§ **Requirement**:
The whole listing needs to be written out exactly, except for any images.

************

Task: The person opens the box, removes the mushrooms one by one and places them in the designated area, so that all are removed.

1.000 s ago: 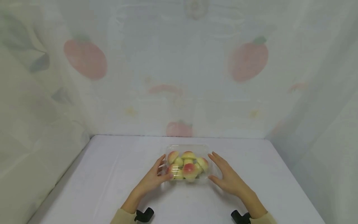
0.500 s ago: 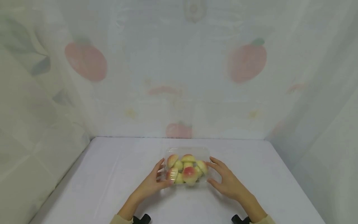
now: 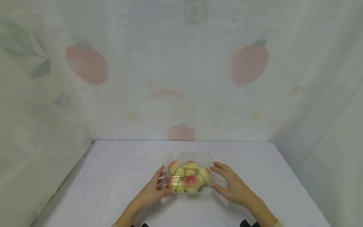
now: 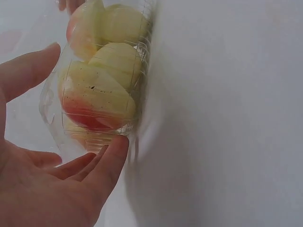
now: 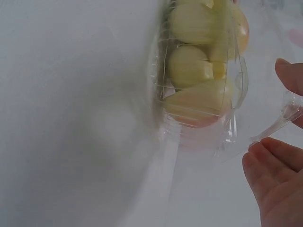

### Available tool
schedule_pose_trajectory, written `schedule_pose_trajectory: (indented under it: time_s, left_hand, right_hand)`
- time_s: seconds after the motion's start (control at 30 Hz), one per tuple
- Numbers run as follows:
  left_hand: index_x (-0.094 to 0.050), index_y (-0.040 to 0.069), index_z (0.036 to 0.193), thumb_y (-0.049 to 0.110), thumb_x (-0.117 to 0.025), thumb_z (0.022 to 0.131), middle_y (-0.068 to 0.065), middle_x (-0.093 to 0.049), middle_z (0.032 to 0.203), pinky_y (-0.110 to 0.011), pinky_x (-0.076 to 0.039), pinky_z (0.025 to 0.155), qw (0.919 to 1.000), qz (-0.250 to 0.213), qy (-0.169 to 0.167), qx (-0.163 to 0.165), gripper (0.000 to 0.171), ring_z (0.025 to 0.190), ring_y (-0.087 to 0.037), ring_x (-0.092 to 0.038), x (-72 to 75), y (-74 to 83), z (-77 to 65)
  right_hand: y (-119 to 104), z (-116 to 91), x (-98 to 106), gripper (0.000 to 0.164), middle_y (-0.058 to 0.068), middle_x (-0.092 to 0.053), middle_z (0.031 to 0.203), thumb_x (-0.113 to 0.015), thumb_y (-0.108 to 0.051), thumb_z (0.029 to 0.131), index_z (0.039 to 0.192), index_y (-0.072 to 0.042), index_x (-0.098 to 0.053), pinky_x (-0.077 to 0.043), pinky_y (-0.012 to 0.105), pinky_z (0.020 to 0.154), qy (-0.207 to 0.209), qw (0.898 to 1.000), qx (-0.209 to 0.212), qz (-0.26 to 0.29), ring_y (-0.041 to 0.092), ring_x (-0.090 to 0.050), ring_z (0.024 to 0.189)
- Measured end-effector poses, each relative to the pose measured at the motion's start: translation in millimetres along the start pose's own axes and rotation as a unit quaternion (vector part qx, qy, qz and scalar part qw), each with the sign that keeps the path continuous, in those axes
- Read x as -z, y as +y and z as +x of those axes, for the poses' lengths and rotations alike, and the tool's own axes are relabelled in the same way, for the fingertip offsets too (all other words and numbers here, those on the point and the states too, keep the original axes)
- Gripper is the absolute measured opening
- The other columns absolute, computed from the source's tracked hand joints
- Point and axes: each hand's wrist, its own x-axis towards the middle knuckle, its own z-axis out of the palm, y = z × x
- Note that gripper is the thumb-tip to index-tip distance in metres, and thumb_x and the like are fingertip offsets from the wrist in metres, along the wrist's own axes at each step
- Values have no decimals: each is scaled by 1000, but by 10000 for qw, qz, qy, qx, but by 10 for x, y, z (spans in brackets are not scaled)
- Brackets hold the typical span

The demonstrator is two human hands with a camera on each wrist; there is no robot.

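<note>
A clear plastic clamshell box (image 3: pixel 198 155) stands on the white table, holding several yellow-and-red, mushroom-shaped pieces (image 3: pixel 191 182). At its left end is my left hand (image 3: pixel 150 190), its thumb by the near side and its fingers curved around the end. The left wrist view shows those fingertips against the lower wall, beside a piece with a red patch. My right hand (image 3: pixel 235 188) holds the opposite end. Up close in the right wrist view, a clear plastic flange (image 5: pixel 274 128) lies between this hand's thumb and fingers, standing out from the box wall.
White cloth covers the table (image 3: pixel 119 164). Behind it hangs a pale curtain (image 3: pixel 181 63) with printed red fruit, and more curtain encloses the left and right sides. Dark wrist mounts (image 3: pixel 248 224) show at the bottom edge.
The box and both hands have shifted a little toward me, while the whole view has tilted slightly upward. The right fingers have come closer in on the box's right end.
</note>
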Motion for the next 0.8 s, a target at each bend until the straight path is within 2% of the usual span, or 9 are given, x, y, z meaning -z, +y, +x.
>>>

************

§ **Your response**:
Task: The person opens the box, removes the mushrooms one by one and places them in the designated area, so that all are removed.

1.000 s ago: 
0.500 s ago: 
now: 
now: 
now: 

### Available tool
schedule_pose_trajectory, written `schedule_pose_trajectory: (indented under it: time_s, left_hand, right_hand)`
- time_s: seconds after the motion's start (control at 30 Hz), one per tuple
- Numbers run as follows:
  left_hand: index_x (-0.094 to 0.050), index_y (-0.040 to 0.069), index_z (0.036 to 0.193), thumb_y (-0.049 to 0.110), thumb_x (-0.117 to 0.025), thumb_z (0.022 to 0.131), middle_y (-0.068 to 0.065), middle_x (-0.093 to 0.049), middle_z (0.032 to 0.203), pinky_y (-0.110 to 0.011), pinky_x (-0.076 to 0.039), pinky_z (0.025 to 0.155), qw (0.919 to 1.000), qz (-0.250 to 0.213), qy (-0.169 to 0.167), qx (-0.163 to 0.165), gripper (0.000 to 0.171), ring_z (0.025 to 0.190), ring_y (-0.087 to 0.037), ring_x (-0.092 to 0.038), x (-72 to 75), y (-74 to 83), z (-77 to 65)
  right_hand: y (-119 to 104), z (-116 to 91), x (-98 to 106), gripper (0.000 to 0.164), middle_y (-0.058 to 0.068), middle_x (-0.092 to 0.053), middle_z (0.031 to 0.203), thumb_x (-0.113 to 0.015), thumb_y (-0.108 to 0.051), thumb_z (0.029 to 0.131), index_z (0.039 to 0.192), index_y (-0.072 to 0.042), index_x (-0.098 to 0.053), pinky_x (-0.077 to 0.043), pinky_y (-0.012 to 0.105), pinky_z (0.020 to 0.154), qy (-0.207 to 0.209), qw (0.898 to 1.000), qx (-0.209 to 0.212), qz (-0.26 to 0.29), ring_y (-0.041 to 0.092), ring_x (-0.090 to 0.050), ring_z (0.024 to 0.189)
- Measured end-effector poses, each relative to the pose measured at the motion's start: translation in millimetres along the start pose's own axes and rotation as a unit quaternion (vector part qx, qy, qz and scalar part qw), each with the sign that keeps the path continuous, in those axes
- Read x as -z, y as +y and z as +x of those axes, for the poses' lengths and rotations alike, and the tool's own axes are relabelled in the same way, for the fingertip offsets too (all other words and numbers here, those on the point and the states too, keep the original axes)
- Gripper is the absolute measured opening
- The other columns absolute, computed from the source's tracked hand joints
- Point and axes: each hand's wrist, its own x-axis towards the middle knuckle, its own z-axis out of the palm, y = z × x
- Note that gripper is the thumb-tip to index-tip distance in metres, and thumb_x and the like are fingertip offsets from the wrist in metres, along the wrist's own axes at each step
- Values have no decimals: each is scaled by 1000, but by 10000 for qw, qz, qy, qx, but by 10 for x, y, z (spans in brackets are not scaled)
- Brackets hold the typical span

The demonstrator is two human hands with a camera on each wrist; there is no robot.

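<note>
A clear plastic clamshell box (image 3: pixel 198 155) stands on the white table, holding several yellow-and-red, mushroom-shaped pieces (image 3: pixel 191 182). At its left end is my left hand (image 3: pixel 150 190), its thumb by the near side and its fingers curved around the end. The left wrist view shows those fingertips against the lower wall, beside a piece with a red patch. My right hand (image 3: pixel 235 188) holds the opposite end. Up close in the right wrist view, a clear plastic flange (image 5: pixel 274 128) lies between this hand's thumb and fingers, standing out from the box wall.
White cloth covers the table (image 3: pixel 119 164). Behind it hangs a pale curtain (image 3: pixel 181 63) with printed red fruit, and more curtain encloses the left and right sides. Dark wrist mounts (image 3: pixel 248 224) show at the bottom edge.
The box and both hands have shifted a little toward me, while the whole view has tilted slightly upward. The right fingers have come closer in on the box's right end.
</note>
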Motion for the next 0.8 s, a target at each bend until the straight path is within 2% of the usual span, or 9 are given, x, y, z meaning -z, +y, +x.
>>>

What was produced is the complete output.